O processo de concentração que ocorreu no varejo brasileiro, vem obrigando as redes médias a se organizarem melhor para ganhar eficiência e atender melhor o mercado e reduzir suas perdas e ineficiências. Já as lojas de proximidades, para sobreviverem no mercado, formaram associações de compras (Centrais de Compras). Hoje já existem no Estado de São Paulo cerca de vinte e uma centrais que agrupam supermercados independentes para fazerem compra conjunta, além de desenvolverem processos de organização e treinamento conjunto para poderem sobreviver num mercado cada vez mais competitivo.


Pelos resultados concluímos que o produtor deve ter uma preocupação maior com a gestão, caso pretenda sobreviver sozinho no mercado. Propomos um modelo de gestão comercial baseado nos seis “p”, ou seja, processo de produção, preparo do produto, preço, praça (distribuição) e parceria. Ao contrário do que se imagina, tanto o pequeno como o grande produtor pode lucrar com esta nova realidade do mercado, e para isso precisa:


• Inovar nos processos de produção usando tecnologia adequada, preservando o meio ambiente, estabelecendo uma relação ética com os funcionários, usando água de agroquímicos de forma racional.


• O preparo do produto requer cada vez mais ter um cuidado especial do produto no momento do seu preparo para atingir o mercado, construindo uma área de preparo que permita com limpeza adequar o produto à comercialização, evitando a possibilidade de contaminação que hoje tende, cada vez mais, a assustar o consumidor final que está muito preocupado com possibilidades de doenças através de contaminação dos alimentos.

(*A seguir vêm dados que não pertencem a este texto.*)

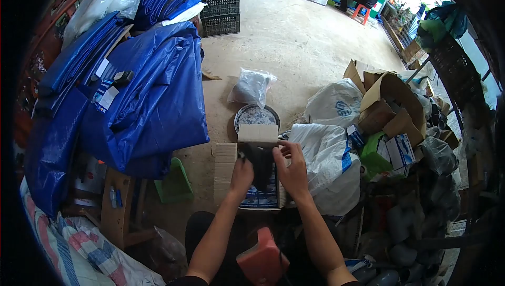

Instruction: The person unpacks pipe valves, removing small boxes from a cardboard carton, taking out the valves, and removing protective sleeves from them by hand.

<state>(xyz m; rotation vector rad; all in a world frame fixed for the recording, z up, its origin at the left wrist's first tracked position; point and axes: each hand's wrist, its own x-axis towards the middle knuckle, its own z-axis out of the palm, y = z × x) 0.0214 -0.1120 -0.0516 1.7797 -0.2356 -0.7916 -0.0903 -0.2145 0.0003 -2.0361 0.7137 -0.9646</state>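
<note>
While a dull, soft-edged black item [260, 166] sits over an open corrugated cardboard box [225, 173], above blue-printed contents [259, 200], the left hand [243, 174] curls at its left side, fingertips hidden; I cannot tell whether they pinch. The right hand [290, 164] has bent, slightly separated fingers and its thumb at the item's right edge, grip unclear. Beyond the box lie one round patterned tray [243, 117] and one crinkled clear plastic bag [252, 87]. Two white sacks [322, 173] bulge rightward; three latticed black crates [221, 3] stand stacked beyond smooth, folded blue tarpaulin [158, 96].
</note>
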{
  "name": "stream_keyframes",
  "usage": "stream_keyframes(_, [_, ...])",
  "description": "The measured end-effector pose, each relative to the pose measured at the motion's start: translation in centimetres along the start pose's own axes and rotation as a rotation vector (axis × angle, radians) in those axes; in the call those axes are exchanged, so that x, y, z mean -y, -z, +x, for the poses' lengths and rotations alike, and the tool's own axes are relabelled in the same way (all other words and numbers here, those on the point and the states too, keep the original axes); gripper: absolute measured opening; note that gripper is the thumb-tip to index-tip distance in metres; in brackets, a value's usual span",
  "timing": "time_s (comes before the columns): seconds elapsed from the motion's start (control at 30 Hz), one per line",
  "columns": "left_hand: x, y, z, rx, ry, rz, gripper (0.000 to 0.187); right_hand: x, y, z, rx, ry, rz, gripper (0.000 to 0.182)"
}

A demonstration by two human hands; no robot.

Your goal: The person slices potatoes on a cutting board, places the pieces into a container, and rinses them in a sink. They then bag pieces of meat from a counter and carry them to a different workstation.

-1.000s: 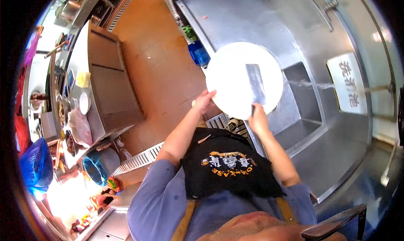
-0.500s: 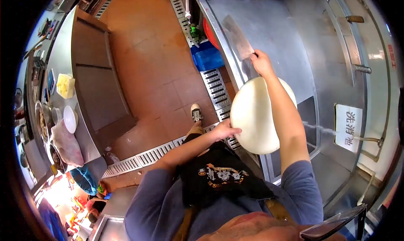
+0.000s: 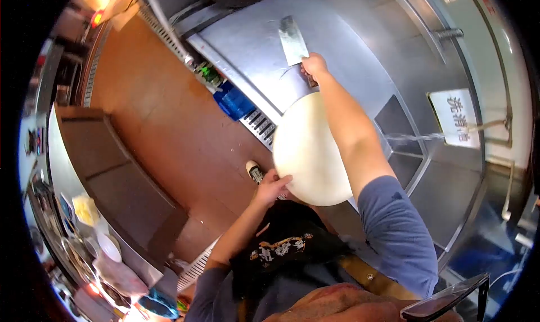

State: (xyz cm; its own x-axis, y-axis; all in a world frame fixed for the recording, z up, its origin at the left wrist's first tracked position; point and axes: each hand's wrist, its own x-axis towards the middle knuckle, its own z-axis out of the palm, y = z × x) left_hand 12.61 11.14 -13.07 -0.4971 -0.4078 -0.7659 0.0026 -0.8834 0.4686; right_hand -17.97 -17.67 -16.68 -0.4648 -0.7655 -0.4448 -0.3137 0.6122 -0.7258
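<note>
My left hand [image 3: 273, 187] grips the near-left edge of a thick, round, off-white cutting board [image 3: 306, 153], the thumb lying on its face. The board is tilted up at the edge of the steel counter [image 3: 354, 54]. Stretched out past the board, my right hand [image 3: 315, 66] is closed round the handle of a cleaver [image 3: 293, 43]. Its broad blade points away from me, over the counter's metal surface. My right forearm crosses in front of the board and hides its right part.
Water runs from a pipe [image 3: 488, 126] into the steel sink [image 3: 406, 136] on the right, beside a white sign [image 3: 453, 111]. A blue container [image 3: 233, 101] stands below the counter's left edge. At far left, another counter holds a white bowl [image 3: 109, 247] and a yellow block [image 3: 85, 210].
The view has swung round to the right. My right hand has carried the cleaver from the counter's edge farther in over its surface. The board has stayed in my left hand.
</note>
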Motion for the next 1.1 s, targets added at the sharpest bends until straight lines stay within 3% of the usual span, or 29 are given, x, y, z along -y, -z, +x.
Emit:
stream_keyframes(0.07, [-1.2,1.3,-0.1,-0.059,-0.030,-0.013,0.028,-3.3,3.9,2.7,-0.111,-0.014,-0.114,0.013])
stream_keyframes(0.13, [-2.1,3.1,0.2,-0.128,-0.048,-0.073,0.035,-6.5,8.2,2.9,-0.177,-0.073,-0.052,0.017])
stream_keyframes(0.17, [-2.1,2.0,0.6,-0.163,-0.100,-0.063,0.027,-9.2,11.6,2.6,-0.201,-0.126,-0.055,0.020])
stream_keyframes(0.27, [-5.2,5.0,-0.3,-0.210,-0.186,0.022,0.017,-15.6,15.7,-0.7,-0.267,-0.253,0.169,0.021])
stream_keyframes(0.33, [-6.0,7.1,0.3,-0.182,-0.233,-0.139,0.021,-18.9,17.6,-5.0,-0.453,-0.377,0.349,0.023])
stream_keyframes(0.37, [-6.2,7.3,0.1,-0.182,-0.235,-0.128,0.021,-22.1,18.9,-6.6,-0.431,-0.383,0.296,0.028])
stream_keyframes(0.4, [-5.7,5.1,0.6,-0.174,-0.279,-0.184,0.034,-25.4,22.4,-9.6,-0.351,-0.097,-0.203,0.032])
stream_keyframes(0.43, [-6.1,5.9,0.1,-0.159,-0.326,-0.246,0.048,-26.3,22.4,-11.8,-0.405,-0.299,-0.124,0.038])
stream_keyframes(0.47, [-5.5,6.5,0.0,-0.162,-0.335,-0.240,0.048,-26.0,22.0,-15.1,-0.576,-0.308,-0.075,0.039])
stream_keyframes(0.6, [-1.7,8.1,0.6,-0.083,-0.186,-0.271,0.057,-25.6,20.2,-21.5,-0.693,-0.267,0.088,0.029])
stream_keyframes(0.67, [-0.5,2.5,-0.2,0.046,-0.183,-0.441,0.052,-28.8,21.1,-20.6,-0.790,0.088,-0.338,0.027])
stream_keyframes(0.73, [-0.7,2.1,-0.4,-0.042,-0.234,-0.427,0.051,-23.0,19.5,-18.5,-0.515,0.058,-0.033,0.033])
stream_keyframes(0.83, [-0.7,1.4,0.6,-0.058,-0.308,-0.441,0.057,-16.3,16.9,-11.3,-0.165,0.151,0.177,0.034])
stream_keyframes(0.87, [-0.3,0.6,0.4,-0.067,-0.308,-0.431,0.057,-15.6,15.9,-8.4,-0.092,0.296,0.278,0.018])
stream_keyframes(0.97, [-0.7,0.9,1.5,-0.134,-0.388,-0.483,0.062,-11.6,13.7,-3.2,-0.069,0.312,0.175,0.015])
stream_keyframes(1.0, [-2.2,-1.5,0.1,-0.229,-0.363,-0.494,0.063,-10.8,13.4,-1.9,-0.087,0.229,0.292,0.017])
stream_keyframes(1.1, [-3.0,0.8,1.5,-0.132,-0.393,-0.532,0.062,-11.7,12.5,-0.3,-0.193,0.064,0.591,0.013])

• Criar parcerias entre produtores e/ou distribuidores através de atuação cooperada, alianças estratégicas para ganhar economia de escala, oferecer um produto de qualidade, buscar certificação e atender as exigências logísticas que requer o abastecimento direto das lojas.


• O preço nem sempre é o fator determinante para a compra. É importante ficar atento, “pois nem todos os gatos são pardos”, isto é, hoje muitos produtores têm uma opinião comum unânime contra todos os supermercados, como se todos negociassem da mesma forma, em função do comportamento de algumas grandes redes. Constatamos na pesquisa que muitas redes médias e pequenas estão buscando melhor se relacionar com os produtores desenvolvendo até parcerias como fornecimento de embalagens, prazos menores de pagamento, premiando qualidade com preços e condição de pagamento melhor.


• A promoção no ponto de venda desenvolvida pelo produtor, com degustações, permite aumentar a venda e um contato direto com o consumidor final, conhecendo suas exigências. A participação em feiras ajuda a conhecer o mercado e identificar novos compradores.


• Pontos de venda existem hoje varias opções de venda, além do tradicional CEASA, temos as redes de sacolão, pequenos supermercados, médios supermercados, restaurantes industriais, cada uma delas com suas peculiaridades e exigências próprias.


É importante buscar conhecê-las para achar algum setor que seja mais adequado a sua capacidade de fornecimento Não existe mais espaço para amadorismo e falta de organização, seja no processo produtivo, com perdas elevadas, seja no processo de preparo e comercialização. Muitas vezes, as condições de entrega com uma logística mais eficiente e aspectos relacionados à aparência e qualidades percebidas pelo consumidor como, cor, sabor e odor dos alimentos pesam mais na hora da decisão.